Market Report & Analysis for 1/31/2018 Morning Edition
Morning Market Overview
Weakness continues to hang over the refined products and crude markets this morning. After a strong move to the upside last week the oil complex started the new trading week on the defensive Monday. As discussed previously the second half of last week’s oil price move to the upside was primarily driven by the externals… falling US dollar & rising global equities.
In the same light Monday’s oil price retracement is also being driven by the externals but this time in a different direction. As warned, the US dollar and equities were all on the cusp of a correction. Yesterday we saw a light short covering upside correction in the US dollar along with modest profit taking selling in the equity complex both resulting in some of the long side oil traders also booking profit and temporarily moving to the sidelines.

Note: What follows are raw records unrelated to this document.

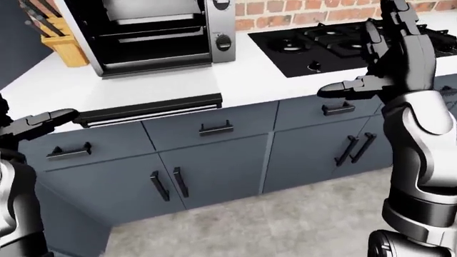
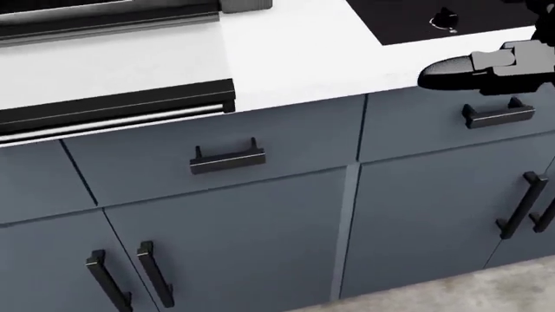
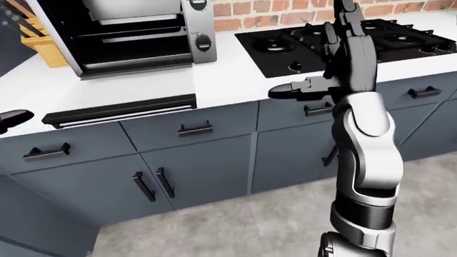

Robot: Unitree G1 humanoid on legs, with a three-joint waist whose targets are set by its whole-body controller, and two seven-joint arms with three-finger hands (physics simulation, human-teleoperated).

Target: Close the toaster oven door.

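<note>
The toaster oven (image 1: 160,32) stands on the white counter at the top left of the left-eye view, its inside racks showing. Its door (image 1: 148,110) lies folded down flat, reaching the counter's near edge, with a silver handle bar along its rim. The door also shows in the head view (image 2: 112,107). My left hand (image 1: 39,122) is open at the left edge, just left of the door's corner and apart from it. My right hand (image 1: 389,59) is raised and open over the counter edge near the stove, far right of the door.
A black gas cooktop (image 1: 343,43) sits in the counter at the right. A wooden knife block (image 1: 60,40) stands left of the oven. Grey drawers and cabinet doors (image 1: 207,171) with black handles run below the counter. A brick wall is behind.
</note>
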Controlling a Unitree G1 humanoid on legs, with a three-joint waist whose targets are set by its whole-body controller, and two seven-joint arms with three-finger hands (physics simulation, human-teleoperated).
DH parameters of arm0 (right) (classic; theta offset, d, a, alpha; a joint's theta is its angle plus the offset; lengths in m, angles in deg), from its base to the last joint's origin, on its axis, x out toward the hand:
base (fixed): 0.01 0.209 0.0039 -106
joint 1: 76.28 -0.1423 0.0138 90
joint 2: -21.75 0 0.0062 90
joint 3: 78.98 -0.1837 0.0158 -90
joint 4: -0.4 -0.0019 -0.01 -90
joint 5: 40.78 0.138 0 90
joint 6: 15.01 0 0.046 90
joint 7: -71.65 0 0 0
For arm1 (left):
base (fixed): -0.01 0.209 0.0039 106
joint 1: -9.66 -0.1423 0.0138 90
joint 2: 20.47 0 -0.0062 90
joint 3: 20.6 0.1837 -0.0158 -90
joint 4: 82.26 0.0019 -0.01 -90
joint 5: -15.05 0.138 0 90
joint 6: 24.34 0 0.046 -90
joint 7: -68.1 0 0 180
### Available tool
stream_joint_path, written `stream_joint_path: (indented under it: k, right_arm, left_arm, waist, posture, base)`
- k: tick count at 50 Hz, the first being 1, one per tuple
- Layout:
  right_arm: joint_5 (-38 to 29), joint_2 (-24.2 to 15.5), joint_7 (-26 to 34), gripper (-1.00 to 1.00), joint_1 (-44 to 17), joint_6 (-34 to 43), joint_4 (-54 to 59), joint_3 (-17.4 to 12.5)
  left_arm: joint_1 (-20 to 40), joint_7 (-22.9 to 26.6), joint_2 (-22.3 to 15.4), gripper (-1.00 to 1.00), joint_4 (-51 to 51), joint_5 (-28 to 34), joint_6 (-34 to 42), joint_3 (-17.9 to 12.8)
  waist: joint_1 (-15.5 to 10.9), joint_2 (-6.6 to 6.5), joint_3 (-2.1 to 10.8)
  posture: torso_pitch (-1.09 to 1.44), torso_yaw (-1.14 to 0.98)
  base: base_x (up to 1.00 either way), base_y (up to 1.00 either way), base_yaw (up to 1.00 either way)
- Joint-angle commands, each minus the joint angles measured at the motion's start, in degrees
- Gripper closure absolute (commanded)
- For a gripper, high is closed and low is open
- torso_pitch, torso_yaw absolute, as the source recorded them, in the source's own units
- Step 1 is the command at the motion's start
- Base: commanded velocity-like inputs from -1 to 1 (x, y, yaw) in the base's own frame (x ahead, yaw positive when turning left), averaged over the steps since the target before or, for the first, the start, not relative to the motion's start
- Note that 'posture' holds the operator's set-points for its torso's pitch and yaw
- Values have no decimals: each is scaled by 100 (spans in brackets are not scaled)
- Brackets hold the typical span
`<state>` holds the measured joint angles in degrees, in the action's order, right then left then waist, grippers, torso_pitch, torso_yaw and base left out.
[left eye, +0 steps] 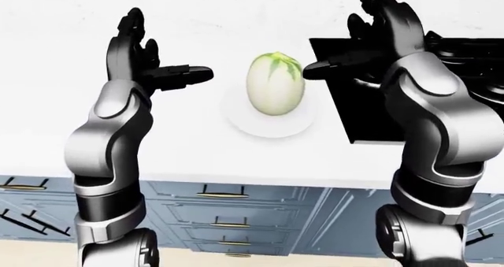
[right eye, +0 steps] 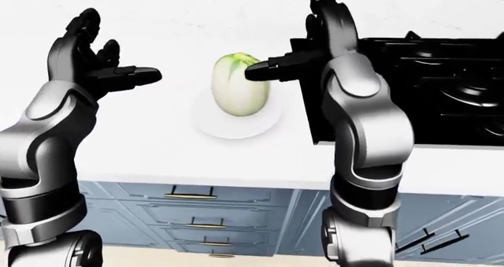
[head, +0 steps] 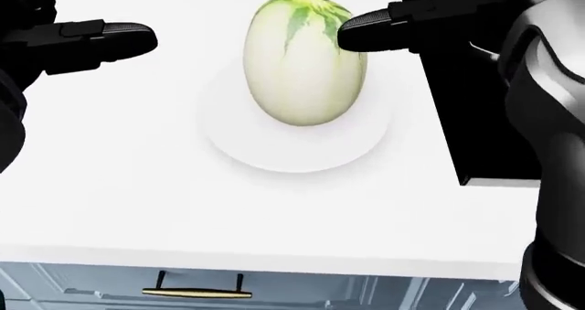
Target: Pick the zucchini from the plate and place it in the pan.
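A white counter [head: 110, 186] fills most of the head view, its near edge running along the bottom above blue-grey drawers [left eye: 228, 211] with brass handles. A black stove [right eye: 425, 95] is set into the counter's right side, reaching almost to its near edge; no pan can be made out on it. Both arms rise over the counter. The right hand [left eye: 370, 39] stands just inside the stove's left edge, its fingers spread upward and one black fingertip [head: 361, 30] reaching leftward to lie against, or just before, the upper right side of the zucchini; contact cannot be told for certain. The left hand [left eye: 146, 57] is raised over the bare counter well to the left of the plate, likewise spread, one finger [head: 118, 37] stretched rightward toward the zucchini but clear of it. Neither hand holds anything. The round white plate [head: 233, 145] lies on the counter near the stove's left edge, midway between the two hands. On it rests the zucchini [head: 297, 77], a pale egg-shaped fruit with green streaks at its far end.
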<state>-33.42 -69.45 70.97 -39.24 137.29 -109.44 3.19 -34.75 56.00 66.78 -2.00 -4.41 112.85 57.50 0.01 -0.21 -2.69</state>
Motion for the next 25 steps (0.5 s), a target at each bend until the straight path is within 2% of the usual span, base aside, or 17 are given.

We remain positive for oil and equities and bearish for the US dollar. We expect the correction to continue a bit further, but would still be looking for a buy window for oil and equities and sell window for the US dollar.
The externals will remain a short-term price directional mover for the oil complex with the weekly inventory snapshots also playing a major directional role. On the fundamental front we could be in the beginning of a transition phase for US inventories. Refinery utilization rates are pushing lower as the industry moves toward the upcoming refinery maintenance season.
This will reduce refiner crude oil demand and could result in the lengthy inventory destocking pattern moving into a normal seasonal building pattern during the maintenance period. The caution flag is still flying for the oil front. On the financial front global equity markets were mostly lower in the US trading session. The Index decreased with the US market trading mostly lower through Monday’s trading session.
The EMI Index decreased by 0.43 percent with the year to date gain now at 7.1 percent. Eight of the ten bourses in the Index are now in positive territory for 2018. Canada is in the worst performing spot in the Index with Brazil in the top spot with a 10.8 percent gain for the year.
The lower value direction in global equity markets was a negative price driver for the oil complex yesterday. On the currency front the US dollar Index was higher for the day with the Yen/USD and the Euro/USD lower. Overall the currency markets were a negative price driver for the oil complex.